Exercise goal –
In the listing below, a line holding "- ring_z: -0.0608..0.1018" and a line holding "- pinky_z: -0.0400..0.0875" mark the range. Retype both exactly, with all lines between them.

Data –

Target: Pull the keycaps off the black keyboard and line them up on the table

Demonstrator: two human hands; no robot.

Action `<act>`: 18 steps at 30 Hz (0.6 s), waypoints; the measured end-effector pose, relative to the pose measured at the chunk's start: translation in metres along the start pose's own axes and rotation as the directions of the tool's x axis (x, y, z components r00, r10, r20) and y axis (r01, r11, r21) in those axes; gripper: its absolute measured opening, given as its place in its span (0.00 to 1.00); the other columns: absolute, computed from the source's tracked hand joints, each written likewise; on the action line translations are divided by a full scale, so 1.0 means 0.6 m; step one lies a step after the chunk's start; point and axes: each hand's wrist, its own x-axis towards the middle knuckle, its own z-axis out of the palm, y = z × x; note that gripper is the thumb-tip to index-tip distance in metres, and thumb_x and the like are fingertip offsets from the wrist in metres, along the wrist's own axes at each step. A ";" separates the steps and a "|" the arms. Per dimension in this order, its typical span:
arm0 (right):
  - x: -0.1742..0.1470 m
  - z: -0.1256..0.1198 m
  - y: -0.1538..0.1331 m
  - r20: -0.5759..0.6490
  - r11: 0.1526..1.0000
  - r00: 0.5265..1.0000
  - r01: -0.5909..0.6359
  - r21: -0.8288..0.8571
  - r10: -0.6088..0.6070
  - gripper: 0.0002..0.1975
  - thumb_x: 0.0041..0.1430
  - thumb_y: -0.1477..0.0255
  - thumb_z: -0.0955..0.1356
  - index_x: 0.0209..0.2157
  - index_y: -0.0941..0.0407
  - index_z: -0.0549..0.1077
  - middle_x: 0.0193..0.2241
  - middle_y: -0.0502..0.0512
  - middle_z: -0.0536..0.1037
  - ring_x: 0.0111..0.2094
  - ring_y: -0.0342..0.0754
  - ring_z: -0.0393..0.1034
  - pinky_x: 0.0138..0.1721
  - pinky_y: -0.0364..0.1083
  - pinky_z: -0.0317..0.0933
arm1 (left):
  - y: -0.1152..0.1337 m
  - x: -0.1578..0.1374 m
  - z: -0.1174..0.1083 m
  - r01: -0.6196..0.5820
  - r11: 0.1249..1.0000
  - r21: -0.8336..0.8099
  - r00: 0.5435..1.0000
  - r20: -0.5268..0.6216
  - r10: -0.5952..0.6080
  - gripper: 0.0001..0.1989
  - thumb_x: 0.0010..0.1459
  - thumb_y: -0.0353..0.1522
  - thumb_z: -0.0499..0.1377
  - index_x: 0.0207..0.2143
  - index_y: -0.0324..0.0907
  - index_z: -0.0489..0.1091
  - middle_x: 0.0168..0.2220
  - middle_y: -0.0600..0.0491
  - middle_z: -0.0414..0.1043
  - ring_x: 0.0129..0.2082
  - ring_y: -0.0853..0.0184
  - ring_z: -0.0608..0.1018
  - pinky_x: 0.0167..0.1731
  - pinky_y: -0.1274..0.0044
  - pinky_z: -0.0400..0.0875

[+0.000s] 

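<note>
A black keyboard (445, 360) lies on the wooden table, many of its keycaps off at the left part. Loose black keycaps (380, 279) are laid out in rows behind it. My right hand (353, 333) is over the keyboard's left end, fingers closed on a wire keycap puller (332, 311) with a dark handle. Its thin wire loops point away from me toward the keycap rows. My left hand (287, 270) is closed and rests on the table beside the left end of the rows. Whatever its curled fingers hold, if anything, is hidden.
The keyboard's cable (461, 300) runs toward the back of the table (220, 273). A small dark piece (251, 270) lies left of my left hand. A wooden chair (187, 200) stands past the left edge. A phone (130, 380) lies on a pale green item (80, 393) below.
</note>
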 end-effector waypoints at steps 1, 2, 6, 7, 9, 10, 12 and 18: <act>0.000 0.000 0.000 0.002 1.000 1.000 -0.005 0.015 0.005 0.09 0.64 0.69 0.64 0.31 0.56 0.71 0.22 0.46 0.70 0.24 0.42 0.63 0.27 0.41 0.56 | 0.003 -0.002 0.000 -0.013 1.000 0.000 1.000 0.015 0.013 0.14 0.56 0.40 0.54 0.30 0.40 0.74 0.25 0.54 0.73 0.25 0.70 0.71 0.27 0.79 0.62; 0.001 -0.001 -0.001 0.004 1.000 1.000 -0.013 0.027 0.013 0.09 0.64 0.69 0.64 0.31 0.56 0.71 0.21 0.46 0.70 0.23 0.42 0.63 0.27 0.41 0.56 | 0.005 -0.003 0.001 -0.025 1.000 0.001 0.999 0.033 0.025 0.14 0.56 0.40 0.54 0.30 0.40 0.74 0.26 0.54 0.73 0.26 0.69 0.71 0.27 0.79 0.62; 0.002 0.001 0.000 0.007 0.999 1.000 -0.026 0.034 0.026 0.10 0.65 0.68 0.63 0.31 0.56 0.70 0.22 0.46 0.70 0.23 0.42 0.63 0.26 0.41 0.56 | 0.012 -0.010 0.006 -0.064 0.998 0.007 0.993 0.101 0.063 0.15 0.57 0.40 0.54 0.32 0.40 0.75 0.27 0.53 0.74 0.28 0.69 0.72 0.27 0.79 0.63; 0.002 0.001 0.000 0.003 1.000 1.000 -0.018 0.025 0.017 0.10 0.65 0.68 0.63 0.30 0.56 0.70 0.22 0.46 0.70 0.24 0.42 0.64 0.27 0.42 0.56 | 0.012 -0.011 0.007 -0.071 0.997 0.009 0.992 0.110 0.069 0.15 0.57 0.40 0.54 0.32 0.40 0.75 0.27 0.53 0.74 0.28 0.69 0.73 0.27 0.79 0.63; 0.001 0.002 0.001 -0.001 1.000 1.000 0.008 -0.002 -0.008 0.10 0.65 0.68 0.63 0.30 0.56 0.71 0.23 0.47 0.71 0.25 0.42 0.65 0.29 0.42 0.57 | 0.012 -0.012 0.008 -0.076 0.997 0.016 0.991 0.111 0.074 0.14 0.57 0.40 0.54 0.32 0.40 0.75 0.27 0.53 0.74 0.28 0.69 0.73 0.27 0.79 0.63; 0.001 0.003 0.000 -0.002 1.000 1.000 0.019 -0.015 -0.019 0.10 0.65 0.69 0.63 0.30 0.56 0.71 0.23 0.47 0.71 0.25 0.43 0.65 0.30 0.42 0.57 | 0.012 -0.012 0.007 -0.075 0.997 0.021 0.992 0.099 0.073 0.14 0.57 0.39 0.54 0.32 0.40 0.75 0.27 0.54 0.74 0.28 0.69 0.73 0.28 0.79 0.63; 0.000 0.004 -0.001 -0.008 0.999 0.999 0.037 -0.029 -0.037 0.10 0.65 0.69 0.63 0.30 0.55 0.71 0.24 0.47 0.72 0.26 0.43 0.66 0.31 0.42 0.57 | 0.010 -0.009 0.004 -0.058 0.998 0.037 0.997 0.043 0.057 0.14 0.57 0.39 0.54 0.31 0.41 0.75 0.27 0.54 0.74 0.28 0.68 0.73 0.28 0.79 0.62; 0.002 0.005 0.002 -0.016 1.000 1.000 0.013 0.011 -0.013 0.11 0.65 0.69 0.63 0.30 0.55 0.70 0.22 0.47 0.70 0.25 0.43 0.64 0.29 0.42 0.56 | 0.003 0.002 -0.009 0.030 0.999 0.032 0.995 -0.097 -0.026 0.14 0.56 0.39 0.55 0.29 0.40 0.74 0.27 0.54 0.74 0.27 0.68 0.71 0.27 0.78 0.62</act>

Task response –
  - ring_z: -0.0608..0.1018
  - pinky_x: 0.0167..0.1731
  - pinky_y: -0.1274..0.0044
  - pinky_z: -0.0400..0.0875

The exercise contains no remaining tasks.